Work request —
Both the line below containing "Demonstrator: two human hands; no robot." and the line containing "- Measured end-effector", along with every line between them, should be repeated exactly; no other line belongs in the answer.

[Stored records]
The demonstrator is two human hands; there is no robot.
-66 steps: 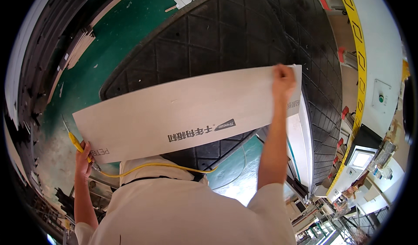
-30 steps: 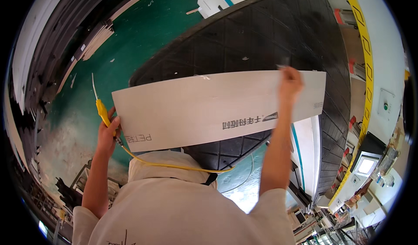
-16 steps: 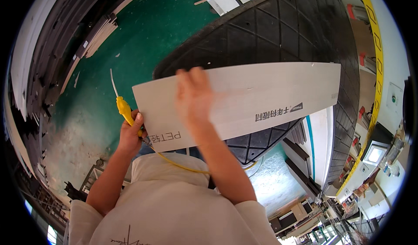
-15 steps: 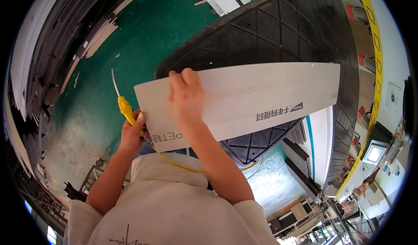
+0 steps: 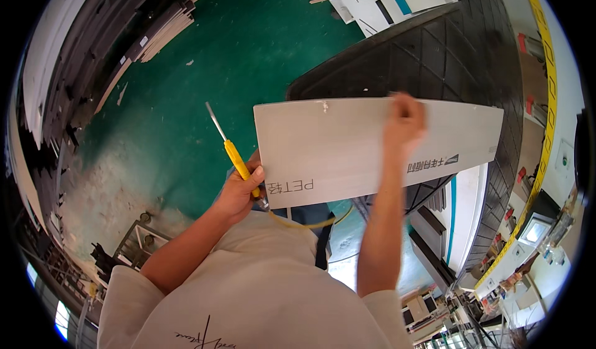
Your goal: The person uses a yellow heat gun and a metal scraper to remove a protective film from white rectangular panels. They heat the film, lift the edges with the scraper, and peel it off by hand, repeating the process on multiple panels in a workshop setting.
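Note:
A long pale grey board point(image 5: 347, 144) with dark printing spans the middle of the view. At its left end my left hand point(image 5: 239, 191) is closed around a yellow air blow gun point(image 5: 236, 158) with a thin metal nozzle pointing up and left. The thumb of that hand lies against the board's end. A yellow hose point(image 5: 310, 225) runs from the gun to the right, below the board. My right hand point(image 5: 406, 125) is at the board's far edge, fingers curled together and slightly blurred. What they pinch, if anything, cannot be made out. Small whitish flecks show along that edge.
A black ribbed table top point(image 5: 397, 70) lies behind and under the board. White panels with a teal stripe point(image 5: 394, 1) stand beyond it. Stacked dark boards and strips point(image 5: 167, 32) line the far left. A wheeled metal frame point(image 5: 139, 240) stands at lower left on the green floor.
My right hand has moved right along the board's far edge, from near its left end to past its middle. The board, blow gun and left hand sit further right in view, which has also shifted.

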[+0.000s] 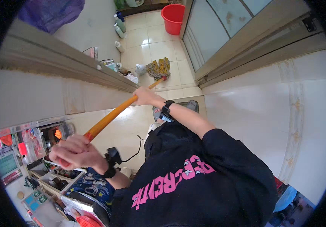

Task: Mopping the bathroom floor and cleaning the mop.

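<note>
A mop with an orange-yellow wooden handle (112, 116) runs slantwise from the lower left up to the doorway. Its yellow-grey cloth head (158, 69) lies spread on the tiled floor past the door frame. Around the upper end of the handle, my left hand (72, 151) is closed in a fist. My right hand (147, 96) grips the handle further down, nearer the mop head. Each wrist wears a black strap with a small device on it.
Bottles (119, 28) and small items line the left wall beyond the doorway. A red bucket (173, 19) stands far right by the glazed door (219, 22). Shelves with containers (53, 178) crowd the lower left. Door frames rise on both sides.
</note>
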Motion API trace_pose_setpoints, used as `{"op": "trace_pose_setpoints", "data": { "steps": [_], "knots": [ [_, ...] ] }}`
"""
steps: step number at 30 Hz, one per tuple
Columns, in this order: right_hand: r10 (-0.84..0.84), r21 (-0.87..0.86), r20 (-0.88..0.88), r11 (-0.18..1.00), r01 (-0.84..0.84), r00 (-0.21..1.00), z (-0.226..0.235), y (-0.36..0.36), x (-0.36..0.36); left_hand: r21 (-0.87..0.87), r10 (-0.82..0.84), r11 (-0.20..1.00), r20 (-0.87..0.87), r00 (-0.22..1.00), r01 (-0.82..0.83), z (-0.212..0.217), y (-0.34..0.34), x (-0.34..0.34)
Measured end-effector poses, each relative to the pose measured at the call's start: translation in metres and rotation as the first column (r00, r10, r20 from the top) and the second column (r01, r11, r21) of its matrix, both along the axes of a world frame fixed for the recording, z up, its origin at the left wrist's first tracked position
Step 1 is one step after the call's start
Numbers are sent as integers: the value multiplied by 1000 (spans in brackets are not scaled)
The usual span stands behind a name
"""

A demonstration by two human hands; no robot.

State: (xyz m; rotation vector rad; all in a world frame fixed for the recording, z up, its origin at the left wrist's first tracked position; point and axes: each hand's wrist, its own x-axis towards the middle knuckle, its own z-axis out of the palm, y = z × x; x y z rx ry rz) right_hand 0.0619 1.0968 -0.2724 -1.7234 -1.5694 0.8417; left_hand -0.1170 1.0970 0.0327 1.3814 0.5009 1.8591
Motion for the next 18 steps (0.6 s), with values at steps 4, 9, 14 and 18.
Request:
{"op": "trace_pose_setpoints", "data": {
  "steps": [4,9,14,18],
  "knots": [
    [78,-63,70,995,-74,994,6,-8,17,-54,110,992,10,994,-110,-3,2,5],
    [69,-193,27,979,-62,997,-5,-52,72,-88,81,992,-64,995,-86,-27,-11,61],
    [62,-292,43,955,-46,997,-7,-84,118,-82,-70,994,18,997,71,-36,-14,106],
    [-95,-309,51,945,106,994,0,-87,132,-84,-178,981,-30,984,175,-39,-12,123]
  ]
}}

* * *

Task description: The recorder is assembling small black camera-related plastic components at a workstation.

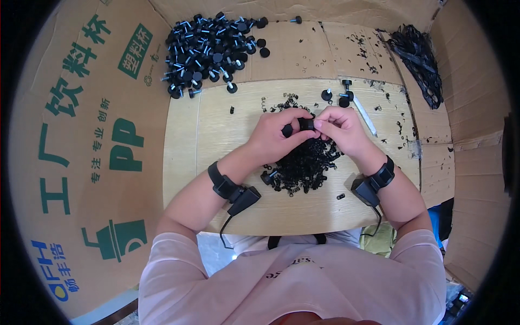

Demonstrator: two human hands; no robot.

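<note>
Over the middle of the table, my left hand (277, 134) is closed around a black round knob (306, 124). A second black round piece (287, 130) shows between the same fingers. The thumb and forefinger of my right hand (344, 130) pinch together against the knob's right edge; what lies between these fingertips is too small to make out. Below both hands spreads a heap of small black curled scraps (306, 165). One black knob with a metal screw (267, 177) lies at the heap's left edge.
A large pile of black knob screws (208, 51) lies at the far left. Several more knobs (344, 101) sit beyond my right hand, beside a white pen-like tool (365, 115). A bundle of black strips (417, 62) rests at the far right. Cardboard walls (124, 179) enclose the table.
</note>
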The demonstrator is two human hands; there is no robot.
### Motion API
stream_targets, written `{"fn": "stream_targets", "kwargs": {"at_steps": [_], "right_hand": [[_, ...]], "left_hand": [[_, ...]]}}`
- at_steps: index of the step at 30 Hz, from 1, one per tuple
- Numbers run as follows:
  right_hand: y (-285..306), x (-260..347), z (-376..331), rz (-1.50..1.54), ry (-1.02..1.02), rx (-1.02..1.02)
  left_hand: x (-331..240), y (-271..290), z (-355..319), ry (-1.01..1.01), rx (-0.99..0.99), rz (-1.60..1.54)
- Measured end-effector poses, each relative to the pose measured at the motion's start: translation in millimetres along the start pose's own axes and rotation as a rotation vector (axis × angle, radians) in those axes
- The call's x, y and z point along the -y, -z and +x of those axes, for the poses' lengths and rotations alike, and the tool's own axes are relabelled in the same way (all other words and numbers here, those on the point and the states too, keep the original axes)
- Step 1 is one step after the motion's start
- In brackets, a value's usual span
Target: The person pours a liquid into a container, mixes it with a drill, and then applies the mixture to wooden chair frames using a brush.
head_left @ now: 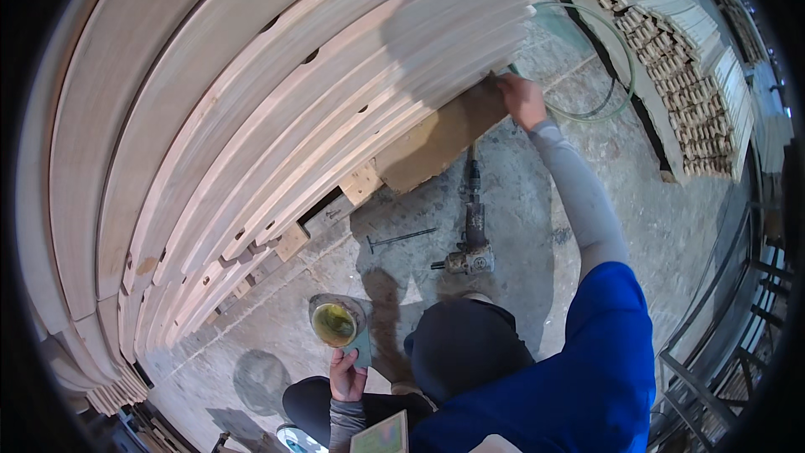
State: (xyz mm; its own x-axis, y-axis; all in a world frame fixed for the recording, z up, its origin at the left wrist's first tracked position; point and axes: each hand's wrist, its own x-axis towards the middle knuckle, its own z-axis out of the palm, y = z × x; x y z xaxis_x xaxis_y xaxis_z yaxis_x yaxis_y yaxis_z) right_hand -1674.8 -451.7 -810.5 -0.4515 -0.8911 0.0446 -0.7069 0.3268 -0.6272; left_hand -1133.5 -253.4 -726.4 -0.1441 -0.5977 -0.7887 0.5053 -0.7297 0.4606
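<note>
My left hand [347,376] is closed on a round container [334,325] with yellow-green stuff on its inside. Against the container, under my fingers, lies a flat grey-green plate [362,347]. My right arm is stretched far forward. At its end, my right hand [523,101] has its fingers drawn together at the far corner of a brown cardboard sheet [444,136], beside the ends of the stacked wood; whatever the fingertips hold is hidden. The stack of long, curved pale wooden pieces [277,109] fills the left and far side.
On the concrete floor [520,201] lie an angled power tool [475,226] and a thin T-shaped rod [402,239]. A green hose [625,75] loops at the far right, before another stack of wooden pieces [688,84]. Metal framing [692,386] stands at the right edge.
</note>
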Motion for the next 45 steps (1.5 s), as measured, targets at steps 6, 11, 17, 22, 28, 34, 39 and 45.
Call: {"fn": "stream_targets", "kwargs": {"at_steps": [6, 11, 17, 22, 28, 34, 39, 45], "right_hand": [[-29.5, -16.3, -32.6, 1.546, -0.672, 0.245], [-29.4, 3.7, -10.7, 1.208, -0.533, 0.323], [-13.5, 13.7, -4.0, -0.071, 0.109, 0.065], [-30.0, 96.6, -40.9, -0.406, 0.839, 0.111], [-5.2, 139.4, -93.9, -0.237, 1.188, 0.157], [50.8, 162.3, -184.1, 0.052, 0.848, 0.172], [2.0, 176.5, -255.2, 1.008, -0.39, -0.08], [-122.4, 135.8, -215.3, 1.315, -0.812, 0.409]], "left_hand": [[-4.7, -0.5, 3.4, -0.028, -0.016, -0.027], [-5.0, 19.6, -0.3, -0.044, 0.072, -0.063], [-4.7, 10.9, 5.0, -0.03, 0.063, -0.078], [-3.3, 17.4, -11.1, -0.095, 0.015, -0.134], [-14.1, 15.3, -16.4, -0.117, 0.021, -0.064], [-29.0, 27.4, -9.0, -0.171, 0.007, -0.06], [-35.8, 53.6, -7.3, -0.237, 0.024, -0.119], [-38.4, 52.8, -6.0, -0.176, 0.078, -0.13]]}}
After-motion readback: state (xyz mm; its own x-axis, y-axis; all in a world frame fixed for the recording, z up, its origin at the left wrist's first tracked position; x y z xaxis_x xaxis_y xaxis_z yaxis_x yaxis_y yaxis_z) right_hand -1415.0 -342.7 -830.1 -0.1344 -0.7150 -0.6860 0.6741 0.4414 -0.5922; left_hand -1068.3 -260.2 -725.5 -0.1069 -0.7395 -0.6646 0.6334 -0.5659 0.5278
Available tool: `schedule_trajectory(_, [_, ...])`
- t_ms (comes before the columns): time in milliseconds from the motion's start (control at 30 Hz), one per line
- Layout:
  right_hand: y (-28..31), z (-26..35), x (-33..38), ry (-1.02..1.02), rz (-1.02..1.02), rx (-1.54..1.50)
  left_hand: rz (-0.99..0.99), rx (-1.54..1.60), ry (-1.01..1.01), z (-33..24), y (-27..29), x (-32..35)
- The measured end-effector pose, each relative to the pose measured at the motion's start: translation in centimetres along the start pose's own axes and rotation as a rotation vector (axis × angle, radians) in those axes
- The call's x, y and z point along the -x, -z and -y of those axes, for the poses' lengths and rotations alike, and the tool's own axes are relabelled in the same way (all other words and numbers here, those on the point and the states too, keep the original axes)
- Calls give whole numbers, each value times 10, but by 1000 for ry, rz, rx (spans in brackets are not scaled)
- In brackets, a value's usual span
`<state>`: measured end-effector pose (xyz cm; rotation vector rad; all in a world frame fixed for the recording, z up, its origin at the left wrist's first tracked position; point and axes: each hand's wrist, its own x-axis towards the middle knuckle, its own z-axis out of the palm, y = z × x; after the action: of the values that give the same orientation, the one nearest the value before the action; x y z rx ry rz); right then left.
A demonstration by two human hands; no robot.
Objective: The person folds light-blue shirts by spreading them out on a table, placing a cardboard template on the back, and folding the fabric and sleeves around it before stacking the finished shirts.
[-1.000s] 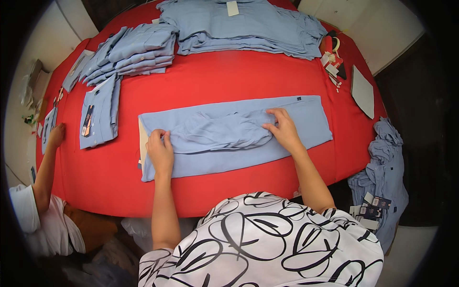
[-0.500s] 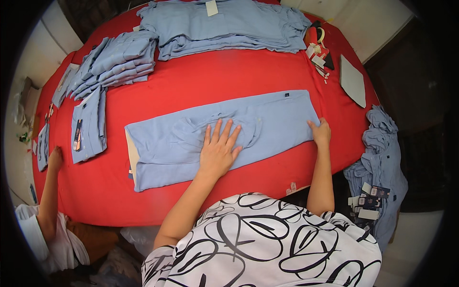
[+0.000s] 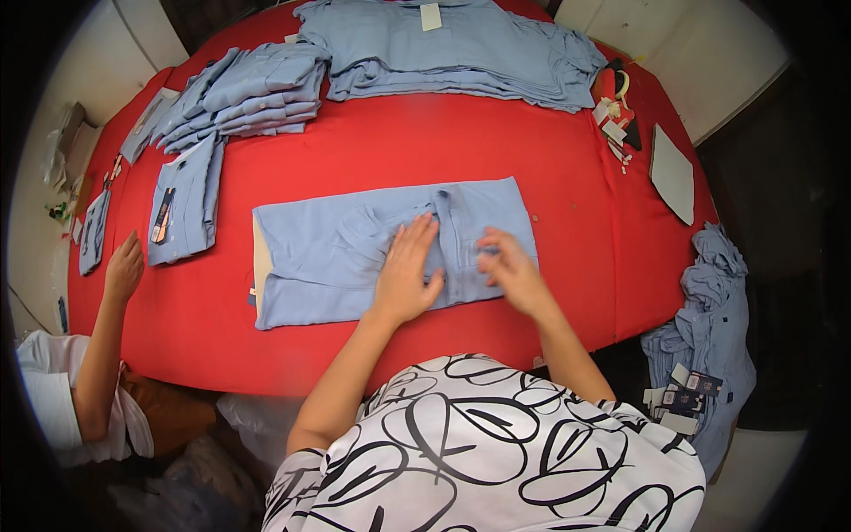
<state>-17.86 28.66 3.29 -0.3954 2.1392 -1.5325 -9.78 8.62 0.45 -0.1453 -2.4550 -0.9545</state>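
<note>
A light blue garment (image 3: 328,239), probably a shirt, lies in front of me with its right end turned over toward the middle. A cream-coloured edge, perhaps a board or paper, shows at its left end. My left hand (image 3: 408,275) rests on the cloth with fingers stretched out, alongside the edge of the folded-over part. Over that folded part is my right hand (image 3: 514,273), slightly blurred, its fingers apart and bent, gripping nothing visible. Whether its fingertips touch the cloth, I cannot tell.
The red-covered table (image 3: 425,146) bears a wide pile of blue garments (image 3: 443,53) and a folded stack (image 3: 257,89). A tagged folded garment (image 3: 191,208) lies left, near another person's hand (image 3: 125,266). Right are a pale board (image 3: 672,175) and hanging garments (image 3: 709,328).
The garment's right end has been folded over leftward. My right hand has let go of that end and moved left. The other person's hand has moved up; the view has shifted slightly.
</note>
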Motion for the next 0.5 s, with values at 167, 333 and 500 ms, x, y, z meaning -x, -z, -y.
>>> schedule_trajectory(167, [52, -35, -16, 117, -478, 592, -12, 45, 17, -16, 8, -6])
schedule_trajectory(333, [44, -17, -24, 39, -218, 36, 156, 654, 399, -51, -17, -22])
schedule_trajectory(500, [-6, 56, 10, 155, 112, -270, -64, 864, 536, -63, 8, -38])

Solution for this problem —
Demonstrator: two human hands; no robot.

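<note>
Over the middle of the table, my left hand (277, 134) is closed around a black round knob (306, 124). A second black round piece (287, 130) shows between the same fingers. The thumb and forefinger of my right hand (344, 130) pinch together against the knob's right edge; what lies between these fingertips is too small to make out. Below both hands spreads a heap of small black curled scraps (306, 165). One black knob with a metal screw (267, 177) lies at the heap's left edge.
A large pile of black knob screws (208, 51) lies at the far left. Several more knobs (344, 101) sit beyond my right hand, beside a white pen-like tool (365, 115). A bundle of black strips (417, 62) rests at the far right. Cardboard walls (124, 179) enclose the table.
</note>
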The demonstrator is two human hands; there is no robot.
### Motion API
stream_targets, written `{"fn": "stream_targets", "kwargs": {"at_steps": [_], "right_hand": [[_, ...]], "left_hand": [[_, ...]]}}`
- at_steps: index of the step at 30 Hz, from 1, one per tuple
- Numbers run as follows:
  right_hand: y (-285..306), x (-260..347), z (-376..331), rz (-1.50..1.54), ry (-1.02..1.02), rx (-1.02..1.02)
  left_hand: x (-331..240), y (-271..290), z (-355..319), ry (-1.01..1.01), rx (-0.99..0.99), rz (-1.60..1.54)
- Measured end-effector poses, each relative to the pose measured at the motion's start: translation in millimetres along the start pose's own axes and rotation as a rotation vector (axis × angle, radians) in those axes

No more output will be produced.